Passing the torch

The good old days. People love talking about the good old days. I remember how my father, eyes glistening, would talk about his youth during the golden pre-war days. He would describe the old Binondo, Escolta, and tell me that with half a centavo, he would have his hands full with goodies.

Back then, I was in high school at La Salle Taft with a meager baon of P3. Certainly, the good old days mean a lot to me now, especially when you consider how little you can buy with today’s peso. Having just turned half-a-century and a year, I now reflect on the past and realize how the city where I was born has metamorphosed into the city where I now live.

The other week, I was with Luigi Antonio and his wife Vickie, and Malu and J Gamboa, who by coincidence are third-generation practitioners of their parents’ professions. They are continuing their families’ legacies, if you will. Luigi is Pablo Antonio III, son of Pablo Antonio Jr., son of National Artist for Architecture Pablo Antonio. All three are architects, with the young Luigi involved in his father’s office. Luigi’s wife Vickie, also an architect and urban planner, also works with him. Malu and J are co-owners of Cirkulo, whose family runs the Japanese restaurants Azumaya and Tsukiji, and the very famous Milky Way, which goes back to their grandmother, and is now run by sisters Popsie and Malu.

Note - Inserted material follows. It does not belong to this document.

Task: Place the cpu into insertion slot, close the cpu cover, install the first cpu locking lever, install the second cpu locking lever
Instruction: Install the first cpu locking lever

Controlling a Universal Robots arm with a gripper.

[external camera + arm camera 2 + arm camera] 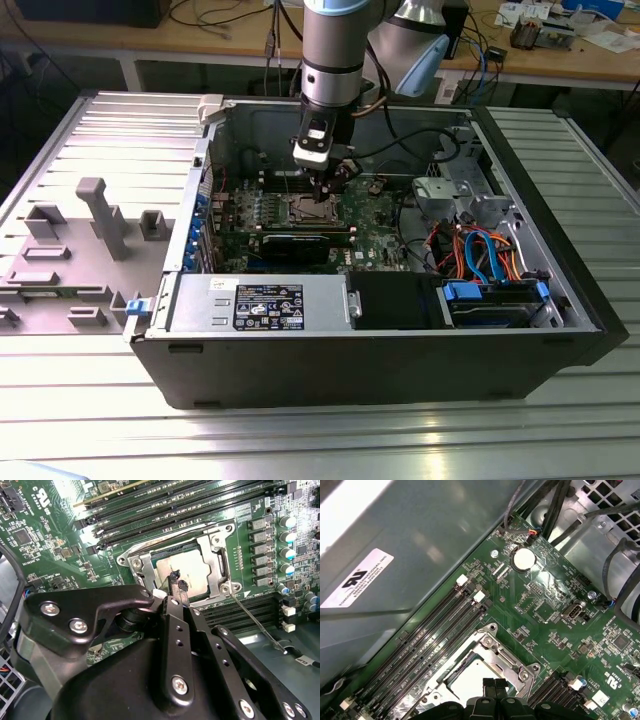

It dawned on me how stories are continued by the next generation and the next. While it may be more common to find generations of families holding public office one after the other (if not simultaneously), in architecture and other fields, succession is less predictable. There are two reasons for this: One is talent and the other one is inclination. The talent of a child may not lie in the same field as his parents’ and his inclination – whether or not the talent is there – may not be for the same profession.

In each generation that passes, there are "deviations" that occur. Villains and heroes are born, neither making an impact in the absence of the other. Seeing the movie adaptation of Ayn Rand’s classic The Fountainhead for the first time at Pratt, it took me days to get over my fixation on the leading character, Howard Roarke (Gary Cooper), an architect who stood for his ideals. In fact, to this day, I keep referring to this character whenever the chips are down in my career.

I remember distinctly the part when he blows up the building his friend Peter had built because the latter had allowed the developer to run over the design. Peter, a proverbial parasite, is a jellyfish, propped only by media. Peter had asked Howard to design the project and Howard agreed to let Peter take the credit while he remained a ghost, a silent designer – only on the condition that the building’s design integrity would never be compromised. As the story unfolds, Peter even at the crest of a brief triumph, is not able to hold his own against the developers who undo Howard’s plans.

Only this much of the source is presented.